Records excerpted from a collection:
::::

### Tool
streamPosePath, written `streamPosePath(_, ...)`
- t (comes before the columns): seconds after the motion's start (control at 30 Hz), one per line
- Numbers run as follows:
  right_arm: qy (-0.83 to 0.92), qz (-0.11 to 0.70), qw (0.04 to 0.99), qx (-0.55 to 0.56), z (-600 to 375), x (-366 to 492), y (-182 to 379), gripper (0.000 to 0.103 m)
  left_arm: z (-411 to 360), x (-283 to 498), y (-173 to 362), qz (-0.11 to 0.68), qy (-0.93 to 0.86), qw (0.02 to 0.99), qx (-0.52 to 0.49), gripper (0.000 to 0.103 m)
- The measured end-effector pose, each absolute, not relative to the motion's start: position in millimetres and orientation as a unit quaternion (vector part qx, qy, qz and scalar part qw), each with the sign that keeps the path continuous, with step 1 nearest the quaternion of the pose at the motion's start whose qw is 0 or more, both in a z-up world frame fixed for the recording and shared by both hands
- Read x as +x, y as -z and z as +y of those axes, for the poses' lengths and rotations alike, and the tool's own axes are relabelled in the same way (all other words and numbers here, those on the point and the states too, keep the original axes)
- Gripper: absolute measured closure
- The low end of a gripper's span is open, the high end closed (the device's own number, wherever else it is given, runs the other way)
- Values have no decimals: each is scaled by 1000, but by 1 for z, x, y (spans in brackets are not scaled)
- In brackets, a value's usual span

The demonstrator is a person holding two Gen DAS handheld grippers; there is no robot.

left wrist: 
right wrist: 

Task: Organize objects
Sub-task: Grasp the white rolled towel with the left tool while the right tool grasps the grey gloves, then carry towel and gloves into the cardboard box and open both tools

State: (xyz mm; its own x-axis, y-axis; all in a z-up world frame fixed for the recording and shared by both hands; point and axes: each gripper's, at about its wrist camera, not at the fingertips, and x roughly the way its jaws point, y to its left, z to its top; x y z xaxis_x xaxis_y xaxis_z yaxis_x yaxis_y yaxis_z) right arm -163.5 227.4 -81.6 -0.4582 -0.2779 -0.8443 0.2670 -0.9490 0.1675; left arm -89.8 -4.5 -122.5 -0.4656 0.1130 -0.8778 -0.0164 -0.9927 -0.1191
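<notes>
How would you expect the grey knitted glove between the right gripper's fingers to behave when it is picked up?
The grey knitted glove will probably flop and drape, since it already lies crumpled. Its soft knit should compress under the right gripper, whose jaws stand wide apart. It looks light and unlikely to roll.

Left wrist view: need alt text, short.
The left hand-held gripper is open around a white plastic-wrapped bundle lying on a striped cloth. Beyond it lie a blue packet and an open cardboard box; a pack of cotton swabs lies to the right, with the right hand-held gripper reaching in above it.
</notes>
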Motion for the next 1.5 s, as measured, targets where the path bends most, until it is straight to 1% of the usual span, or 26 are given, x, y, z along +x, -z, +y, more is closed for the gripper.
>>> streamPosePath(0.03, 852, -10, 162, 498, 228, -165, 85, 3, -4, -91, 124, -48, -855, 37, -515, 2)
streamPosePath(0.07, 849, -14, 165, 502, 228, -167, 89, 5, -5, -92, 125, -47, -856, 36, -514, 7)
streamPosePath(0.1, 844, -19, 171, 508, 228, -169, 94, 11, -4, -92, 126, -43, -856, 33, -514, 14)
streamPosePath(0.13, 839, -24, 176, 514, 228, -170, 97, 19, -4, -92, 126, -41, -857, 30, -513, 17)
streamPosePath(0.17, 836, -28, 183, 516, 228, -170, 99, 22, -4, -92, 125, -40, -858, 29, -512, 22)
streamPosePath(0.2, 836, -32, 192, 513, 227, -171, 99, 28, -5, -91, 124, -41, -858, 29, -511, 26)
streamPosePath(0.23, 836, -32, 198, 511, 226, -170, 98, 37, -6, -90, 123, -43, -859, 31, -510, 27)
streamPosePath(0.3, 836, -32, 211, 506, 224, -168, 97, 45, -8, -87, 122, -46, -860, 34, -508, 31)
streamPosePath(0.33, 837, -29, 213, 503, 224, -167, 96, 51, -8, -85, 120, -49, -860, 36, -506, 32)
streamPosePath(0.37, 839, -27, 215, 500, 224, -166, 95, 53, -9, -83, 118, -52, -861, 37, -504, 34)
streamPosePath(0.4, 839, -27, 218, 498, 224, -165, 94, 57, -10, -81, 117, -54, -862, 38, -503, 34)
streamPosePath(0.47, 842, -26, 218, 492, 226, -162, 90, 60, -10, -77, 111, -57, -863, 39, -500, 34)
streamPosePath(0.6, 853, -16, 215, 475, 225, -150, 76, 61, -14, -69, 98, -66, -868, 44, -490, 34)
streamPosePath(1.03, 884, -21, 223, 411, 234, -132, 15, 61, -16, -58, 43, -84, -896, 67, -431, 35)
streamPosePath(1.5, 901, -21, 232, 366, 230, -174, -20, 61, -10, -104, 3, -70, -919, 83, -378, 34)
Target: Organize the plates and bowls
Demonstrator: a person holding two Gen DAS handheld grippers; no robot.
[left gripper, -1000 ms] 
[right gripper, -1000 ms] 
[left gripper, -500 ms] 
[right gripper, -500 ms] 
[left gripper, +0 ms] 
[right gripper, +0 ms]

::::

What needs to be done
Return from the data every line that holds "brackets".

Exercise response
- Values have no decimals: each is scaled by 1000, but by 1 for z, x, y (spans in brackets are not scaled)
- In brackets, a value's usual span

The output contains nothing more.